I dont know if its only our area, but our water supply is terrible ! Every Saturday and Sunday for months our water pressure drops to a slow trickle to no water at all this usually starts at around 8am until 6pm both days, had the water company guys out water pressure fine ( funny that ) and today we have had hardly any water at all until 6pm ! The companys facebook page always says certain areas
Will have interuptions to the supply due to maintenace work ! On their facebook page and website they are full of self praise about having built 2 new water bulk tanks in our area but the tank near us is alway empty ,
And the water when it is running is of poor quality ! Our hose pipes block with green algae !
And they say on their website we should drink their water as it is full of minerals unlike bottled water!
We only use tap water for washing and watering the plants and washing the car !

Anyone else havng water problems?


----------



## isabellamor (Jan 23, 2020)

The dry season started earlier this year but I can still feel the cold during the morning.


----------



## Tiz (Jan 23, 2016)

https://news.mb.com.ph/2020/01/22/coldest-day-in-metro-manila-recorded-at-19oc/

The Philippine Atmospheric, Geophysical and Astronomical Services Administration (PAGASA) said that the temperature in Metro Manila has dipped to 19 degrees Celsius Wednesday morning.


----------



## Gary D (Oct 28, 2013)

Was drizzling on and off all day yesterday, then late afternoon started raining proper and carried on well into the night.
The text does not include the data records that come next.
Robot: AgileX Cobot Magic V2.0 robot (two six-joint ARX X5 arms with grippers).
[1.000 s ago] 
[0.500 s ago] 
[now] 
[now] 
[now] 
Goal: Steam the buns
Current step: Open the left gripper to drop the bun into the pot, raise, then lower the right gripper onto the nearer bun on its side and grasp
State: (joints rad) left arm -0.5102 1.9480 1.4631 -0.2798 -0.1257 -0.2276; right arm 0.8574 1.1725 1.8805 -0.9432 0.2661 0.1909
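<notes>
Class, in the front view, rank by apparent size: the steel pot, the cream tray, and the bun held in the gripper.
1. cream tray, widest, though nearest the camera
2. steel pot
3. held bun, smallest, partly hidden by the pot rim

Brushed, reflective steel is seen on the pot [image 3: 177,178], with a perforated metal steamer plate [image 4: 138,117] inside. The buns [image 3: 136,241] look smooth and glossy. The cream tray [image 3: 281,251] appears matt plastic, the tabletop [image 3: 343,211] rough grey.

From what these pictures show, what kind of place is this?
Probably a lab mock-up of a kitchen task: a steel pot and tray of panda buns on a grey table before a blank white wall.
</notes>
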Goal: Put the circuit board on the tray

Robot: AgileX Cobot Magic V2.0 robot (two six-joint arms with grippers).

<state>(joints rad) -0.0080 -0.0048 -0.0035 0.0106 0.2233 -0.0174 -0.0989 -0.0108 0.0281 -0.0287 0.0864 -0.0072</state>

First rain this side of Christmas.


----------



## expatuk2016 (Mar 20, 2016)

Same here in Los Banos most of the ash from Taal Volcano has been washed off of the roofs.
Went to Muzon this morning lines of sacks on both sides of the road filled with ash from Nuval ! Was told a bulldozer was used in places to clear the road of the ash !


----------



## Gary D (Oct 28, 2013)

expatuk2016 said:


> Same here in Los Banos most of the ash from Taal Volcano has been washed off of the roofs.
> Went to Muzon this morning lines of sacks on both sides of the road filled with ash from Nuval ! Was told a bulldozer was used in places to clear the road of the ash !


The hollowblock makers must be rubbing their hands with glee with all the free sand laying around.


----------